## INSTRUCTIONS TO FOLLOW:
Everything from the line containing "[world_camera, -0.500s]" through the last line of the entries needs to be repeated exactly. Pictures must be left out.

RAW DATA section start

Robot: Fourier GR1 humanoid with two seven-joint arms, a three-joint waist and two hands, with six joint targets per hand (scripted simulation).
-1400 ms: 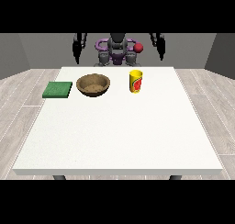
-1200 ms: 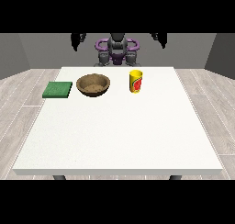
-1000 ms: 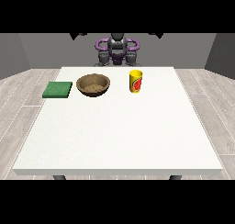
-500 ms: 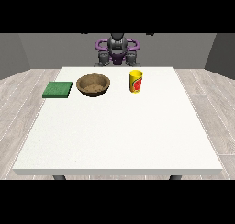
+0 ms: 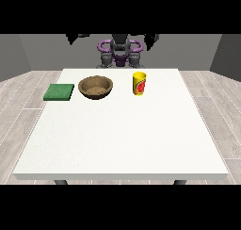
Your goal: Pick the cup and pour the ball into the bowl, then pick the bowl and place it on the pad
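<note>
- You are at the start: nothing is picked yet. The yellow cup stands upright on the white table, toward the far side and right of the middle.
- The brown bowl sits well apart from the cup, at its left, and the green pad lies just beside the bowl, further left.
- Both hands are raised high at the top edge of the view, above the table. The hand at the view's right and the hand at the view's left hold nothing; how their fingers lie I cannot tell, they are too small and partly cut off.
- For the reach, I would bring down the hand at the view's right, because it is nearer to the cup. Approach from the side and keep the cup upright so that the ball stays inside.
- The ball itself is not visible; I suppose it is in the cup.
- Count: one cup, one bowl, one pad, two hands.
</note>
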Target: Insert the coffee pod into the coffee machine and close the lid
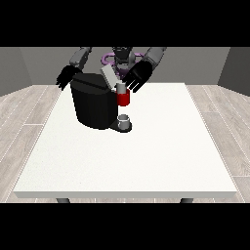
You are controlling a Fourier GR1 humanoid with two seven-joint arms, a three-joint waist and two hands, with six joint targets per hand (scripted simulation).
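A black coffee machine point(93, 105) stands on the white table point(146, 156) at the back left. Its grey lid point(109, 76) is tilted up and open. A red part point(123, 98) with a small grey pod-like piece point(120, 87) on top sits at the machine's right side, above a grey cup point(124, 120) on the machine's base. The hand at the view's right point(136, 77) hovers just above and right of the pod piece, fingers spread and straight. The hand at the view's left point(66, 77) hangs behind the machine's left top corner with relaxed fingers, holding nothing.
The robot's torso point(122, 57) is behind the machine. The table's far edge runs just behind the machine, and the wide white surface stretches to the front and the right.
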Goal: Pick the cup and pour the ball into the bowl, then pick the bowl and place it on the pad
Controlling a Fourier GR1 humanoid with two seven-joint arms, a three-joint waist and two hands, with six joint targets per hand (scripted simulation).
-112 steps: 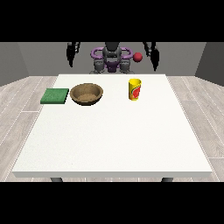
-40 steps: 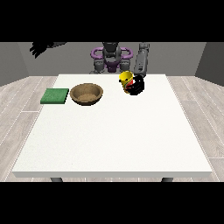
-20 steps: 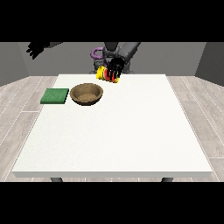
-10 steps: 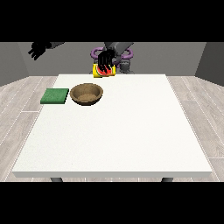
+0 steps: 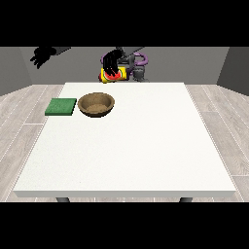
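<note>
The hand (image 5: 111, 63) at the view's right curls round the tipped cup (image 5: 115, 75), held above and behind the bowl (image 5: 97, 104), which looks stiff, light and best taken at its rim; the other hand (image 5: 43, 54) hangs spread

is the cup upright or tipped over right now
Tipped. The yellow cup lies on its side in the air, held by the hand above and behind the bowl. Whether the ball has left it cannot be told.
</note>
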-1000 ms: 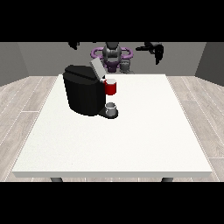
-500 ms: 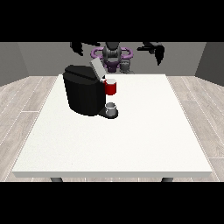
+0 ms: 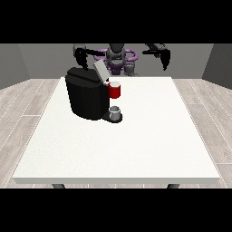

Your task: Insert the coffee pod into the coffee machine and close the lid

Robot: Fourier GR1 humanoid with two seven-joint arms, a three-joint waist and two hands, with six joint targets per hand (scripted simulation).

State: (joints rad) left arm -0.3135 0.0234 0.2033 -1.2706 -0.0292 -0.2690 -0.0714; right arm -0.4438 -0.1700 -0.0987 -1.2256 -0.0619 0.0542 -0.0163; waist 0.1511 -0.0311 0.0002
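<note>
Compared with a moment ago, the black hand at the view's right [image 3: 164, 56] has come lower and a little nearer; before it was held out high at the far right, and now it hangs down beside the robot's body. The black hand at the view's left [image 3: 81, 55] is almost where it was, above and behind the black box-shaped coffee machine [image 3: 86, 93]. I judge from this that the reaching has only begun and nothing of the task is done yet.

The machine's grey lid [image 3: 100, 71] stands tilted open. A red thing at the machine [image 3: 115, 89] sits at its front. A small grey thing [image 3: 115, 111] stands on the machine's base, just under the red one; I cannot say if this is the pod.

Both hands are well apart from this grey thing and far behind it. If their fingers are open or curled, I cannot tell. Neither hand seems to carry anything.

The large white table [image 3: 136, 145] lies under all.
</note>
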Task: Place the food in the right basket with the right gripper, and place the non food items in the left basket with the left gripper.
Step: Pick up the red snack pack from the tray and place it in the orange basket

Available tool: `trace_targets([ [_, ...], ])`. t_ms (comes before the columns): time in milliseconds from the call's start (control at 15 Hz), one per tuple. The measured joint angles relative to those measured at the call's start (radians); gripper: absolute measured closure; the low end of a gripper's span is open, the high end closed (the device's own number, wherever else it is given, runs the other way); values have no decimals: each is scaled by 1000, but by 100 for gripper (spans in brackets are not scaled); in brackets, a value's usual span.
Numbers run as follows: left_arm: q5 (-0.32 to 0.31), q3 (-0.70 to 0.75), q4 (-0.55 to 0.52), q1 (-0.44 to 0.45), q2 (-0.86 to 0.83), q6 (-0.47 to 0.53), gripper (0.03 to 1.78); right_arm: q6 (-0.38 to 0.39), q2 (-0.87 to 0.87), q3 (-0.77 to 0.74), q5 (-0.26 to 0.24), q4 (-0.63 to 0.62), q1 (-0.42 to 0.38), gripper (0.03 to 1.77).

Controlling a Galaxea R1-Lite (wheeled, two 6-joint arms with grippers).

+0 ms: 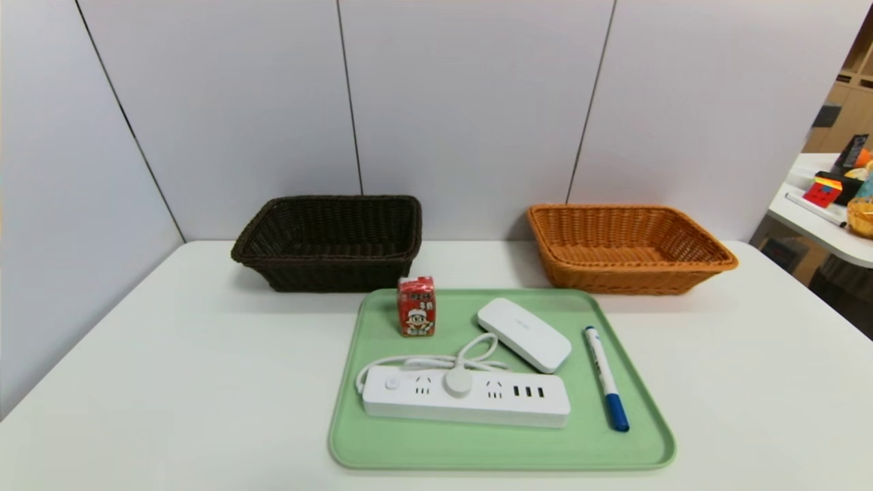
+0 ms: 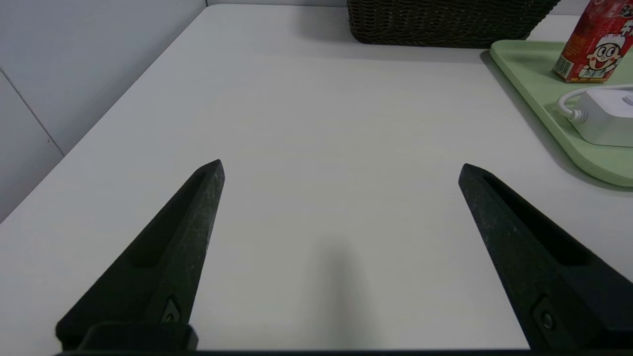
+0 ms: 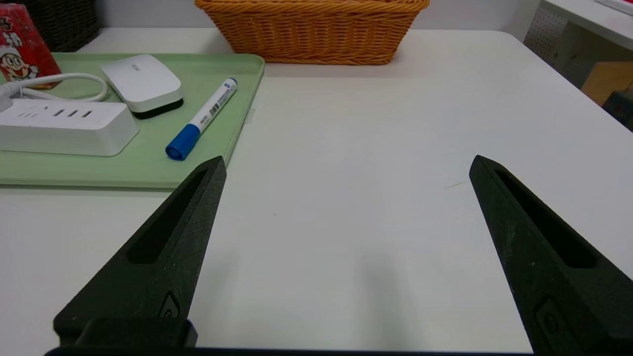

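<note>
White counter (image 1: 204,382) before pale panelled walls (image 1: 464,102), with a green tray (image 1: 505,455) near its middle and two wicker baskets behind — the dark basket (image 1: 334,273) on the left, the orange basket (image 1: 620,279) on the right. On the tray, the carton (image 1: 417,307) stands upright at the back left, the power strip (image 1: 467,402) lies along the front with its cord (image 1: 436,359) looped behind it, the white device (image 1: 524,334) rests at a slant behind the strip's right part, and the marker (image 1: 605,378) lies near the right edge. The left end effector (image 2: 341,163) is spread wide with nothing in it, over the counter to the left of the tray; the right end effector (image 3: 348,158) is likewise wide and without a load, over the counter to the right. Sorting looks to be at its very start. The carton is probably light, with thin walls that give under a hard squeeze; it wants a gentle grip across its sides at mid-height, bound for the orange basket. The strip should be the heaviest, stiff and long — best taken across its narrow width near the middle, while its limp cord may trail or snag. The device seems rigid and smooth, liable to slip unless pinched squarely over its long edges. The marker is light and may roll; grasp it across the barrel.
</note>
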Motion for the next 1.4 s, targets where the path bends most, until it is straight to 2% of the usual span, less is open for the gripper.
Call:
trace_targets([
  [533, 0, 0, -1, 0, 0, 1, 12, -4, 0, 0, 0, 1, 0, 10],
  [733, 0, -5, -6, 0, 0, 9, 12, -35, 0, -17, 11, 39, 0, 10],
  [867, -7, -61, 12, 0, 2, 21, 12, -45, 0, -70, 30, 86, 0, 10],
  [1133, -7, -278, 94, 0, 98, 46, 12, -49, 59, -327, 109, 253, 0, 10],
  [1400, -38, -602, 101, 0, 371, 60, 12, -50, 313, -671, 169, 279, 3, 10],
])
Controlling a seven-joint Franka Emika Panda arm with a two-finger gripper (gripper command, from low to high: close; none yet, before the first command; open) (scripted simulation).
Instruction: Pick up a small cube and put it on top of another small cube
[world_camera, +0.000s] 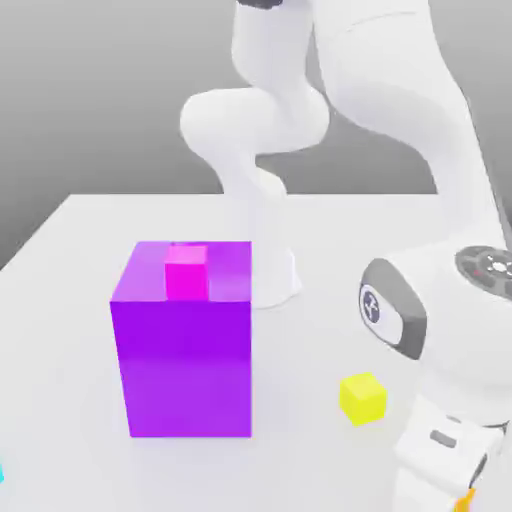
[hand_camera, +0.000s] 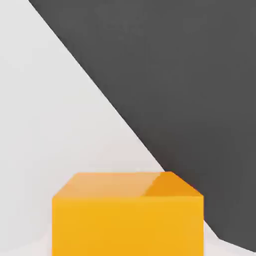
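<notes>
The orange cube (hand_camera: 127, 215) sits close in front of the hand camera, resting on the white table (hand_camera: 45, 130), its top face and one broad side in sight; behind it the table's edge runs as a diagonal against dark ground. In the exterior view a sliver of orange (world_camera: 466, 500) shows at the picture's lower right corner, at about five o'clock from the scene's middle, right under the arm's hand (world_camera: 445, 450), which reaches down there. So that cube lies directly at the claw, though whether it is gripped, or whether the fingers stand apart or together, I cannot tell. A yellow cube (world_camera: 362, 397) rests on the table near the hand, at about ten o'clock from it and apart from it. Farther off, at about nine o'clock from the yellow cube, stands a large purple block (world_camera: 185, 340). On the block's top face sits a small magenta cube (world_camera: 186, 272), near its middle. A bit of cyan (world_camera: 2, 474) peeks in at the exterior view's left edge, low down. The arm's white base (world_camera: 270, 270) stands just behind the purple block, at about one o'clock from it.
</notes>
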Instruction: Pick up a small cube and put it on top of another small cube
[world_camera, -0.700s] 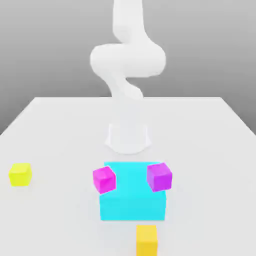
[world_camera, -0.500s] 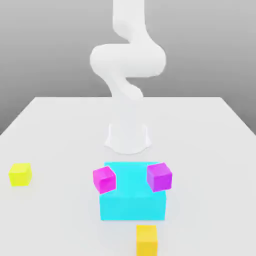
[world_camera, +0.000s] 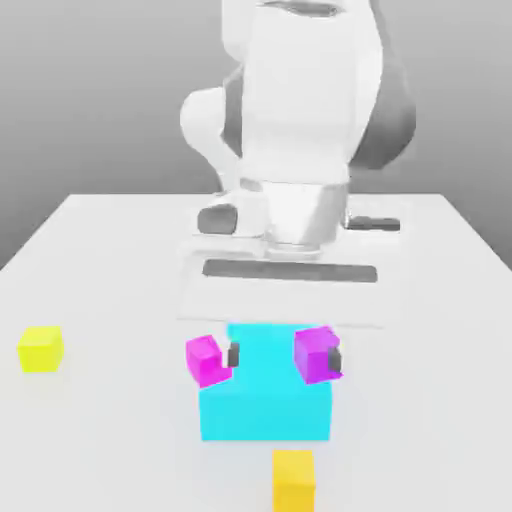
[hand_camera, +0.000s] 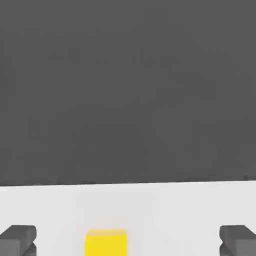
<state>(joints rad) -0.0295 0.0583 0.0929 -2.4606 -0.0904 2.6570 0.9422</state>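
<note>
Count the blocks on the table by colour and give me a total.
Yellow cubes: 2
Magenta cubes: 2
Cyan block: 1
Total: 5

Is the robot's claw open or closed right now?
Open. In the hand view the gripper has its two dark fingers far apart, with the yellow cube between them, untouched.
</note>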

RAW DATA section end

## COMPLETED EXERCISE:
[world_camera, -0.500s] 
[world_camera, +0.000s] 
[hand_camera, +0.000s] 
<state>(joints rad) -0.0295 0.0583 0.0929 -2.4606 -0.0904 2.6570 0.9422</state>
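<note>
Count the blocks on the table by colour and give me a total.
Yellow cubes: 2
Magenta cubes: 2
Cyan block: 1
Total: 5

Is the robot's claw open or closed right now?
Open. In the hand view the gripper has its two dark fingers far apart, with the yellow cube between them, untouched.
</note>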

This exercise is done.